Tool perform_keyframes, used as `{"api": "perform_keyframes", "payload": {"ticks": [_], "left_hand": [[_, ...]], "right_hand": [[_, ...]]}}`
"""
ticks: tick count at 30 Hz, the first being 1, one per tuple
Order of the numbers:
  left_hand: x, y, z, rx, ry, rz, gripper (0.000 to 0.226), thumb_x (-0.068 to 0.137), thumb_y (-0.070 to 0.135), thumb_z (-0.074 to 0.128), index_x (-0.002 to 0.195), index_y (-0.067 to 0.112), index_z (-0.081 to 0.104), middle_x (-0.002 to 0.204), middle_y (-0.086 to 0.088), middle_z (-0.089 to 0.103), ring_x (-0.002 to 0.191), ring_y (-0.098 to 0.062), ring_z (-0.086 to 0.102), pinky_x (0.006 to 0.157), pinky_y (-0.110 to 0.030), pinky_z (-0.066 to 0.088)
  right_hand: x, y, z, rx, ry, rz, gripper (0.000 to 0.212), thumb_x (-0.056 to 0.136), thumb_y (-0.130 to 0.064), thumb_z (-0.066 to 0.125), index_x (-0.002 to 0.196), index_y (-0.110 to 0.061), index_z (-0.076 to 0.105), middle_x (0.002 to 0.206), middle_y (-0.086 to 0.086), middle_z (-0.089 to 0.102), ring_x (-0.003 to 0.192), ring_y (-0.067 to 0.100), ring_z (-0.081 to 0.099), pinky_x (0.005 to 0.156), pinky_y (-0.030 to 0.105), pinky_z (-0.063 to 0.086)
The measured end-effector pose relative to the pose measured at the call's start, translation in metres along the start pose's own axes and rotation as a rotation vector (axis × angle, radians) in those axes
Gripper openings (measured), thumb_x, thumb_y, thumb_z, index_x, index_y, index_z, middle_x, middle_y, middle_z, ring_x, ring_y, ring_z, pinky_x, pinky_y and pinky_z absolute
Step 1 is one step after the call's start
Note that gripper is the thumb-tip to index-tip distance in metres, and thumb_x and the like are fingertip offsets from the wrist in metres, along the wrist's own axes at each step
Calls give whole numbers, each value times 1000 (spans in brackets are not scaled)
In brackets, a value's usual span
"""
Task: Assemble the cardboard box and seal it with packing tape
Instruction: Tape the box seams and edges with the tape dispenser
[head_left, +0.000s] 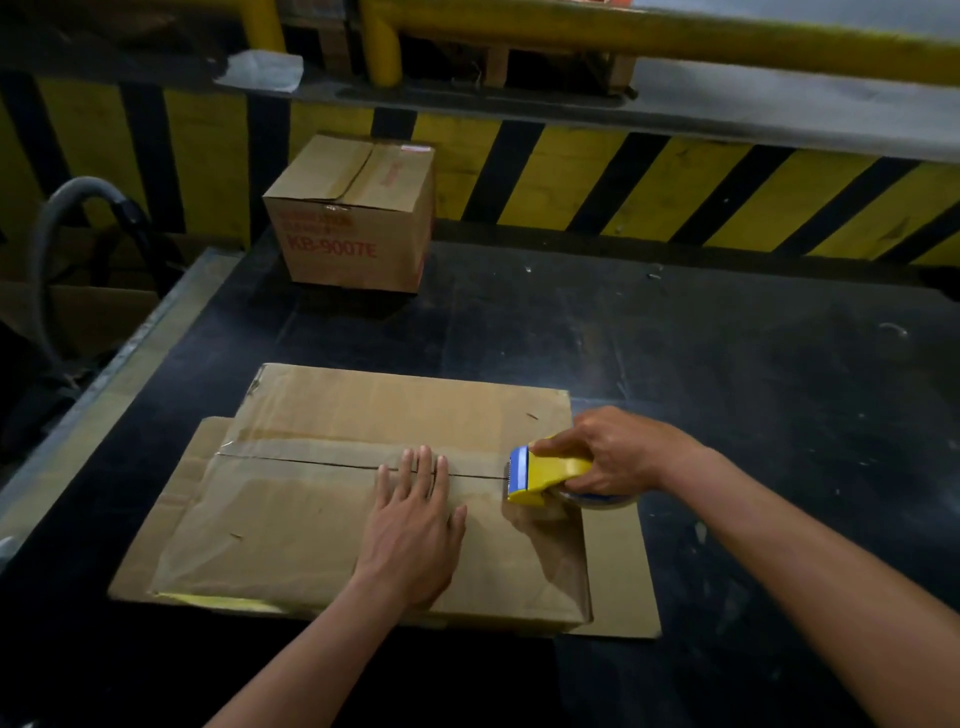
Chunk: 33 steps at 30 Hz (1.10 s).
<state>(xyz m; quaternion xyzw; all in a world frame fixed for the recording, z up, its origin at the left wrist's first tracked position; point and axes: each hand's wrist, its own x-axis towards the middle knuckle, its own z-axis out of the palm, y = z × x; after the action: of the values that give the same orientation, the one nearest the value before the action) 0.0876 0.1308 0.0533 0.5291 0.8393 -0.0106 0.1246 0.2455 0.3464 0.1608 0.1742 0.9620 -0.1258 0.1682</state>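
your left hand (410, 525) lies flat on top of the cardboard box (291, 530), fingers straight and spread only a little, their tips just over the seam (311, 461) between the two closed flaps. lean your weight through that palm so the flaps sit level and meet with no gap while the tape goes down; a flap that lifts here would likely leave a wrinkle or a bubble. a glossy strip seems to cover the seam toward the box's left end, though i cannot tell how far it runs. at the box's right edge, where the seam ends, your right hand (618, 452) is wrapped firmly round the yellow and blue tape dispenser (545, 475), with the tape roll (602, 500) under the palm. hold the blade end low against the cardboard, pull in line with the seam, and carry the tape over the box's edge before you cut it. the box rests on a flat cardboard sheet (618, 571) on the dark worktop (727, 364), directly under your left hand, and the dispenser appears to meet it. well beyond the box's far edge a second box (353, 218), closed, stands apart from both hands
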Motion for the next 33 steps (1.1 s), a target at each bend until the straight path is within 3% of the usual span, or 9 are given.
{"api": "perform_keyframes", "payload": {"ticks": [5,7,10,13,18,23,27,30,33], "left_hand": [[11,38,2,-64,-13,118,63,107,46,3,160,14,-10,170,-9,-11,155,-25,-18,126,-47,-9],[11,41,9,-56,10,124,65,100,53,-10,156,18,-15,169,-6,-14,155,-23,-20,126,-46,-12],[9,34,13,-46,34,154,87,85,59,-28,160,18,-9,169,-5,-12,155,-22,-17,125,-44,-13],[11,33,14,-45,58,142,80,95,56,-17,163,16,-2,170,-6,-9,156,-23,-15,124,-43,-14],[11,31,14,-37,57,143,67,106,50,3,162,16,-3,171,-7,-8,156,-22,-15,123,-41,-15],[10,38,7,-14,15,115,65,107,48,6,161,15,-8,169,-9,-13,155,-26,-17,123,-45,-14],[19,61,5,-51,58,142,64,105,36,9,162,7,6,171,-14,0,158,-30,-5,125,-47,-7],[28,84,14,-90,57,250,65,105,39,9,162,9,9,171,-9,6,158,-24,-3,127,-46,-5],[28,89,23,-59,78,242,68,104,45,4,162,12,10,171,-6,4,157,-21,-7,127,-46,-6]], "right_hand": [[3,-1,-3,-21,-21,-16,57,92,-50,59,146,-43,42,119,-6,53,98,6,37,80,27,32],[0,1,-5,-20,-32,-29,57,92,-50,59,146,-43,42,119,-6,53,98,6,37,79,27,33],[-8,6,-10,31,-47,-13,59,92,-48,61,146,-46,39,106,-14,44,96,7,40,79,30,41],[-15,14,-11,37,-51,-6,59,90,-49,61,145,-50,39,96,-17,45,92,7,45,79,31,45],[-33,42,-8,47,-41,72,58,88,-52,60,142,-54,39,100,-8,52,91,13,52,82,37,50],[-43,51,14,65,10,107,59,84,-55,61,140,-54,43,97,-6,55,91,14,53,80,39,50],[-43,59,29,110,59,99,62,81,-62,57,140,-57,39,94,-10,48,89,13,50,78,36,48],[-43,64,34,114,72,97,65,78,-66,54,140,-59,37,91,-11,47,87,11,48,77,35,48],[-44,67,35,123,88,85,66,76,-67,54,139,-60,37,87,-13,46,84,9,47,73,34,47]]}}
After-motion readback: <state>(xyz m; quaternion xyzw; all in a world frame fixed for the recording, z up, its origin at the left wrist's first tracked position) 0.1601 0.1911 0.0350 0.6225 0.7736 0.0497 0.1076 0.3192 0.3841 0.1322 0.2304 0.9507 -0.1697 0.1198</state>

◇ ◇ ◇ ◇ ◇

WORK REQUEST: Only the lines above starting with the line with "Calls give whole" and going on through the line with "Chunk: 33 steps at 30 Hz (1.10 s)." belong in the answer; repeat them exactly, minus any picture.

YOUR SOLUTION:
Calls give whole numbers, each value times 1000 (spans in brackets are not scaled)
In brackets, a value's usual span
"""
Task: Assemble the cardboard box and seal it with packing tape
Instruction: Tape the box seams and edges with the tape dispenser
[head_left, +0.000s] 
Chunk: 33 steps at 30 Hz (1.10 s).

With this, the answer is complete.